The closing weeks of the year are notorious for this sort of thing. The “projects” that reporters and editors have long been incubating need to make it into the paper by the end of the calendar year to qualify for Pulitzer Prizes, the collection of which help some Times journalists to rise above their inherited lot. Paying readers who aren’t clued in to the prize ambitions may wonder why their newspaper is suddenly packed with overly long articles.
Trump backs union over automation: A December 12 tweet from President Trump says, “Just finished a meeting with the International Longshoremen’s Association and its President, Harold Daggett, and Executive VP, Dennis Daggett. There has been a lot of discussion having to do with ‘automation’ on United States docks. I’ve studied automation, and know just about everything there is to know about it. The amount of money saved is nowhere near the distress, hurt, and harm it causes for American Workers, in this case, our Longshoremen. Foreign companies have made a fortune in the U.S. by giving them access to our markets. They shouldn’t be looking for every last penny knowing how many families are hurt. They’ve got record profits, and I’d rather these foreign companies spend it on the great men and women on our docks, than machinery, which is expensive, and which will constantly have to be replaced. In the end, there’s no gain for them, and I hope that they will understand how important an issue this is for me. For the great privilege of accessing our markets, these foreign companies should hire our incredible American Workers, instead of laying them off, and sending those profits back to foreign countries.”
You could teach an entire economics course just on that tweet—or perhaps also with the non-Trump follow-up tweet noting that the million-dollar-a-year union leader has two sons who also work for the union at more than half-a million-a-year each.
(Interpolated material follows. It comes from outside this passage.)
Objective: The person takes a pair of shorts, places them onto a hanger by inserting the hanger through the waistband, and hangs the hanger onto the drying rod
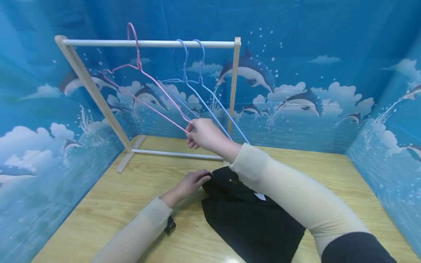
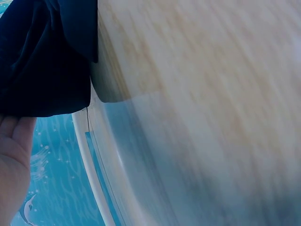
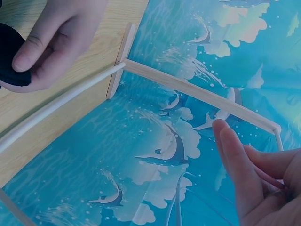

Is automation a bad idea just for foreign companies or also for U.S. companies? Would Trump have kept bank tellers instead of ATMs? Toll collectors instead of EZ-Pass? Phone operators instead of direct dial and voicemail menus? Typewriters instead of computers? Hand shovels instead of excavators? Who should make these decisions in a free economy, the employer-owner or the politician-president?
If Trump wants the economic growth that will Make America Great Again, he may have to resist his urge to get personally involved in business decisions about the level of automation a company should pursue. He could indeed have great personal business judgment about such matters. An economy runs better, though, when those decisions are made not by politicians but by the owners whose capital is at risk.




I've been reading your smackdowns of the NYT since the days of the "SmarterTimes" column in the NY Sun print edition. You never disappoint. To reiterate what I've probably posted here before, on those rare occasions when I read something in the Times, I never feel like I’m learning or being informed—I feel like I’m being indoctrinated.